XCP simply hangs
-
Hey folks,
I am at a loss here. For some years I was happily running XCP on my Intel Nuc 7 with 32GB of ram and an SSD. For some time now, every once in a while it simply stopped working. So I went full out in analyze mode.
Here are my findings:
- I can see no entries in any of the logs (//var/log/*). It just stops and then bootup messages occur.
- There are no entries in the event log of the Bios (no thermal shutdown or the likes)
So I vacated all the vms (16gb used, nearly no cpu is in use) to a full sized rack server (running xcp, too). So I am kinda up and running, but that hardware cant stay here forever.
So I debugged the little NUC as best as I could:
- I swapped the ram for two new modules.
- I ran memtest for a day without an issue.
- I installed Almalinux 9 and let cpuburn run for half a day without an issue.
- I let fio really work the ssd. (Read only, tho...)
I was unable to break the system, so its not memory or cooling.

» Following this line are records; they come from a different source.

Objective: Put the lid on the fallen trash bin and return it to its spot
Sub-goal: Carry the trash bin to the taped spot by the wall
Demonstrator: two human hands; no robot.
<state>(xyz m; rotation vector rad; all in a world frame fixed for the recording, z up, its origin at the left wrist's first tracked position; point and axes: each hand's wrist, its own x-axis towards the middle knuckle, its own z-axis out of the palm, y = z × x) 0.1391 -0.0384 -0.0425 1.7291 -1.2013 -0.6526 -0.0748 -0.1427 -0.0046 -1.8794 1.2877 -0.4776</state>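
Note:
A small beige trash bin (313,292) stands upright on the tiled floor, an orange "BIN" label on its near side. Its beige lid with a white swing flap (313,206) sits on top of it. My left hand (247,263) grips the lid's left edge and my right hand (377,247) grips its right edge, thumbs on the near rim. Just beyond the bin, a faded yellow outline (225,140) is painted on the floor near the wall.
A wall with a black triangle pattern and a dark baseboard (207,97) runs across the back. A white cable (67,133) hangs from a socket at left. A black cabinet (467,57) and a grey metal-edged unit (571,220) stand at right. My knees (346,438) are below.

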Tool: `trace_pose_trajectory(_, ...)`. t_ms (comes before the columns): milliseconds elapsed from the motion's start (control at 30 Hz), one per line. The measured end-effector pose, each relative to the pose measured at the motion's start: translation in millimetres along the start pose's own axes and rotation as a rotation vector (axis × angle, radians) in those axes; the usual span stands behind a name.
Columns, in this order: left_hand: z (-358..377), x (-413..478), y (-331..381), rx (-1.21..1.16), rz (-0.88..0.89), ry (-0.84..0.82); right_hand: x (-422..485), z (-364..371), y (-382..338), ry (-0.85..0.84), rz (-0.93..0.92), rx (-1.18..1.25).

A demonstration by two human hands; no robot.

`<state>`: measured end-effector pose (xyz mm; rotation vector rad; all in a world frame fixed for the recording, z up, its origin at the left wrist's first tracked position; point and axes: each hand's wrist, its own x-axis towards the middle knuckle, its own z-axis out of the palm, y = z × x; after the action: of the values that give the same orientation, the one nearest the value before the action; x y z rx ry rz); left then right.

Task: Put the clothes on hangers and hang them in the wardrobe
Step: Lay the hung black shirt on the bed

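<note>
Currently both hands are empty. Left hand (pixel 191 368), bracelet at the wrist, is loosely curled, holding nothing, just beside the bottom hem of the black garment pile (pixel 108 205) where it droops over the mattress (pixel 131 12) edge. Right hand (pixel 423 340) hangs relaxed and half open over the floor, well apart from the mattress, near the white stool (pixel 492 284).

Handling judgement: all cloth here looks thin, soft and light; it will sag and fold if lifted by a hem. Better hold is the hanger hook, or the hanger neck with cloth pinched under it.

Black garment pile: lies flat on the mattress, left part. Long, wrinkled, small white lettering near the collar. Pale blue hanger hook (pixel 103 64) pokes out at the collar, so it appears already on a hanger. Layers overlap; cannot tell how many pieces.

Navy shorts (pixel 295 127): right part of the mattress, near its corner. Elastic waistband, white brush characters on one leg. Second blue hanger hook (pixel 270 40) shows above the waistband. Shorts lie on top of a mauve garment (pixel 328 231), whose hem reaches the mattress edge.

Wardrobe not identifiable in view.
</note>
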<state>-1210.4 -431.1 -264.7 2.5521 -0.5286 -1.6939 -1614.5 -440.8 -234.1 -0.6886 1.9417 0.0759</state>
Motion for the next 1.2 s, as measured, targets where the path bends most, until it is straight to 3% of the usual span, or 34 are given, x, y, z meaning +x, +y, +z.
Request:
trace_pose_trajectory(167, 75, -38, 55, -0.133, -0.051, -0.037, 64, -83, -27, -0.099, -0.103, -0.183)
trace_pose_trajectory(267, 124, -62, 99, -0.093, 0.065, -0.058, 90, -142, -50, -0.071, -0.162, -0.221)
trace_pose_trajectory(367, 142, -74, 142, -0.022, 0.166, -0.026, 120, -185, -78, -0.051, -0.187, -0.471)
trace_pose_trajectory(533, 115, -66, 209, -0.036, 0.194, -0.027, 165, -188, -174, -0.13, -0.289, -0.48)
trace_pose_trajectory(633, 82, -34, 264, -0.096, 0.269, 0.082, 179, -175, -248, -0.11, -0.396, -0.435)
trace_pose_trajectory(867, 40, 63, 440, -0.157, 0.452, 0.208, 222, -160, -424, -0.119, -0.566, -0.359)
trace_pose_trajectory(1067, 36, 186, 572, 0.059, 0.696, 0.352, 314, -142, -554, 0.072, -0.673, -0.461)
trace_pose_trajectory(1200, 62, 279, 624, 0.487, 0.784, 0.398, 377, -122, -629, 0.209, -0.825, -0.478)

So I installed a clean XCP 8.2 and let it update to current.
- I ran a single vm (1 cpu, 8gb ram) and let memtest run in it for 10 minutes. No issues.
- I cloned the vm and let it run in paralell. 10 minutes, no issues.
- Same for vm3.
I was able to let this run for hours. Now came vm 4. I reduced the memory size to accomodate for the dom0 memory and with ~5gb ram I let it run, too.
It near-instantly crashed after 2 minutes.
I restarted the Host and ran all four vms again, started in parallel, dead in a few moments.
At this point I wiped the host clean again, and installed a fresh 8.0 (Downgrade from 8.2.1) and after patching, let it run again. Same results.
Currently there is a single VM utilizing ALL the ram (minus the dom0 memory) and all the cpus. No issue found, yet (17 minutes in).
So to sum um:
- It's probably not a memory issue (tested & swapped).
- It's probably not a cpu or heat issue.
- Stress test outside the scope of XCP work, even in similar OS environments.
- Allocating all CPUs and Memory to Single memtest VM seems to work.
- Splitting the above up to 4 vms let it crash.
- No logs, just hanging.
Oh, I updated the BIOS to Version 88 (Thats from march'ish this year).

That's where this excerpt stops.